What we did as a system is we started meeting electronically on that first day and figured out how we were going to put everything online. Within two weeks, we had converted to online so that we didn't just send people away. We changed the way we delivered our education. For our technical colleges, that was tricky because it's very difficult to learn how to weld at home. You need to be able to come in and use the equipment. So what we were able to do is schedule individual times so that people could come in and do what they needed to do.

We were running classes 24/7 to get people in and through those programs and steady doing the hands-on components that they needed to do. Our colleges did it and they figured it out and we had one of the highest graduation rates during those two years that we've ever had.

Flora Tydings, chancellor of the Tennessee Board of Regents sits at her office in Nashville, Tenn., Thursday, Feb. 16, 2023.
Flora Tydings, chancellor of the Tennessee Board of Regents sits at her office in Nashville, Tenn., Thursday, Feb. 16, 2023.

Is there a guiding principle or a mantra that you tell yourself or that you live by?

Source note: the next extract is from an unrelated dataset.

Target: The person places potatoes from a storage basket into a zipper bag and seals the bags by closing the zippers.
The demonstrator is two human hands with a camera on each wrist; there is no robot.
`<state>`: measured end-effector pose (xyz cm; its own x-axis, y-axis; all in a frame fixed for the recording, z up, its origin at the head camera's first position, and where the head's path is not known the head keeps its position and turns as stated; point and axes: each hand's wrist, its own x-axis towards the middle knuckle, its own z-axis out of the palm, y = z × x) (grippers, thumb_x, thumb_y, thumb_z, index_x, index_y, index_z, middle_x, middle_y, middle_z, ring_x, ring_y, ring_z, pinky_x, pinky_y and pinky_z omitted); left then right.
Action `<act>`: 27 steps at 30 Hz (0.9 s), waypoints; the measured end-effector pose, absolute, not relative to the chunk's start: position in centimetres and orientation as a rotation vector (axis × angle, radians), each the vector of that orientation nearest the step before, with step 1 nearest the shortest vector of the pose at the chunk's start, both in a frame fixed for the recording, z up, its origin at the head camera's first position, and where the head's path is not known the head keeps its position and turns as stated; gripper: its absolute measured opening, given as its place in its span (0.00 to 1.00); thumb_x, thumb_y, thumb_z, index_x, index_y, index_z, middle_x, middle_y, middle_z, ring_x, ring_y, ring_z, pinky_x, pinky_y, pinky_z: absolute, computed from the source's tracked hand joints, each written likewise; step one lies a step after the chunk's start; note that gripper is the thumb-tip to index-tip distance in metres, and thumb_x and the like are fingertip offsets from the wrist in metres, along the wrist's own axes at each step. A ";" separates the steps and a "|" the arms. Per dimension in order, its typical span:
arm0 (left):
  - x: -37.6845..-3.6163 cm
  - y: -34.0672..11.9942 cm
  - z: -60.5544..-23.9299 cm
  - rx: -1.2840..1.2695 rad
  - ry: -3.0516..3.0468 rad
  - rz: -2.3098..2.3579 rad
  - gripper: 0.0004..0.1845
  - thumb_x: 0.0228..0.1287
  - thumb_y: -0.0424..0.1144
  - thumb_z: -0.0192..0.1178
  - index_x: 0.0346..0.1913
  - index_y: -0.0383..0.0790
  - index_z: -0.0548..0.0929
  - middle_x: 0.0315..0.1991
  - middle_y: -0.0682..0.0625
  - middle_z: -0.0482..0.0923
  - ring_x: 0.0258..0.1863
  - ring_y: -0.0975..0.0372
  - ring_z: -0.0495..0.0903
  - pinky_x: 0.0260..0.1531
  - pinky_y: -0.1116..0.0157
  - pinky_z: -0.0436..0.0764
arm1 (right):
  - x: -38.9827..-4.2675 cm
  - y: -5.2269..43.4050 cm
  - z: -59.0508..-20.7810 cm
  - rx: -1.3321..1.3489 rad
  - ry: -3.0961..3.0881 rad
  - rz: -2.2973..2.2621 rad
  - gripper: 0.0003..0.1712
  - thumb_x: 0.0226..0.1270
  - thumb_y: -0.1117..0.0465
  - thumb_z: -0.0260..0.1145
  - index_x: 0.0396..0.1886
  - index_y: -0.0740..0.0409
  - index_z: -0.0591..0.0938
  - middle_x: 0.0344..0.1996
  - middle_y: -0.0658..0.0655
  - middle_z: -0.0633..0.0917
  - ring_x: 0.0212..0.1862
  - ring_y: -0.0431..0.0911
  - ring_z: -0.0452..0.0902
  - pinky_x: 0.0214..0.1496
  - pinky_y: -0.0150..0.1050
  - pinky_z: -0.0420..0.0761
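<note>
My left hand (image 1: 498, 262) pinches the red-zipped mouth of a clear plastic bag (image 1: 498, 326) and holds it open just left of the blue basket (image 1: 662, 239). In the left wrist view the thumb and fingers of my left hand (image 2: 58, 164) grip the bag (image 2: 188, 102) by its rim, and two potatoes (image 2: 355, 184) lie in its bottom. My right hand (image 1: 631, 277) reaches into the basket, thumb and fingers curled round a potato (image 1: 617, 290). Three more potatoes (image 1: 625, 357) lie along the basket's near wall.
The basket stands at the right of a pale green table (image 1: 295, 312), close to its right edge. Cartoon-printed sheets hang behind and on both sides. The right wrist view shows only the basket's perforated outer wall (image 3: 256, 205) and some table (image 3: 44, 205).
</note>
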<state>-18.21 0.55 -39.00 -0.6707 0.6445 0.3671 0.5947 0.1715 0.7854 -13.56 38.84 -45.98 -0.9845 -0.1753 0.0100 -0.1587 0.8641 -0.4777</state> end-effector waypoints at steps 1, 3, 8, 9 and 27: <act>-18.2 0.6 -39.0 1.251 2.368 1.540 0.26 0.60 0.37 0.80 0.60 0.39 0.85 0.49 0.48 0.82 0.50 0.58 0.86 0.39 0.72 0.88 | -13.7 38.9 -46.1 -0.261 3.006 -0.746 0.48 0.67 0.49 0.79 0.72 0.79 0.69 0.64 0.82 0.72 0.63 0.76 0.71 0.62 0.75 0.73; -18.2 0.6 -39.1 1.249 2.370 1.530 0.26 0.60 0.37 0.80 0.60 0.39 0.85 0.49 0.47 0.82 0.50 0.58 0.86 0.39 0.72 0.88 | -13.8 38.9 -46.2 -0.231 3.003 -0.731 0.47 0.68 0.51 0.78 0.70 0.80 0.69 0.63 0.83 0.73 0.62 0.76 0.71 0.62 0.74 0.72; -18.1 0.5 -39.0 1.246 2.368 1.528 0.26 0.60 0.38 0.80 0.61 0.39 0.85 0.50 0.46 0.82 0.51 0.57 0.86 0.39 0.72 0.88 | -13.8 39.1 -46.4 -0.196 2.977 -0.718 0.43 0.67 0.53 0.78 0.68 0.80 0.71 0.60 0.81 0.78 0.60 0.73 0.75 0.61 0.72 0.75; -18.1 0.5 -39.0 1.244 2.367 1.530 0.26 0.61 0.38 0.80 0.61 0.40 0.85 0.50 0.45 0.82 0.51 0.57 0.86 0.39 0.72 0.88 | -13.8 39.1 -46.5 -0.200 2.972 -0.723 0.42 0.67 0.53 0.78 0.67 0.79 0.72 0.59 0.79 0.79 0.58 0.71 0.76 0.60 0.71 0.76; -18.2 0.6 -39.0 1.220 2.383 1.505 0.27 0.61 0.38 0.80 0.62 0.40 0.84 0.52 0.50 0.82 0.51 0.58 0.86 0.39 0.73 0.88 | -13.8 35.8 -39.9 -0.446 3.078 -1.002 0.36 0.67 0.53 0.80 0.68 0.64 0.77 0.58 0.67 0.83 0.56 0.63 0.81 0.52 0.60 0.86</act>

My favorite saying is one by Henry Ford, and it’s “Think you can or think you can't; either way, you will be right.” That's one that I say a lot … because I think I have to believe. I have to believe that things are possible, and then I have to motivate others that this is possible, that we can do this. And we have to have that positive attitude that goes with it.

What advice would you give your younger self?

I've always been somewhat driven and strategic. I went through my undergraduate days quickly. I was in a hurry. I wanted to finish it fast. So, I finished my undergraduate school in three years and I think maybe I would have looked back and said, “Take your time. You don't need to rush quite as much. You could wait. You could enjoy this a little more.”

But I didn't understand when I was young that education never stops. It’s not a finite period in time. You get an undergraduate degree, but when you go into your graduate work what it helps you understand is you will never know everything there is to know. Continue the journey, continue to learn, continue to look for ways to grow and don't feel like that there's going to be a beginning and an end to this.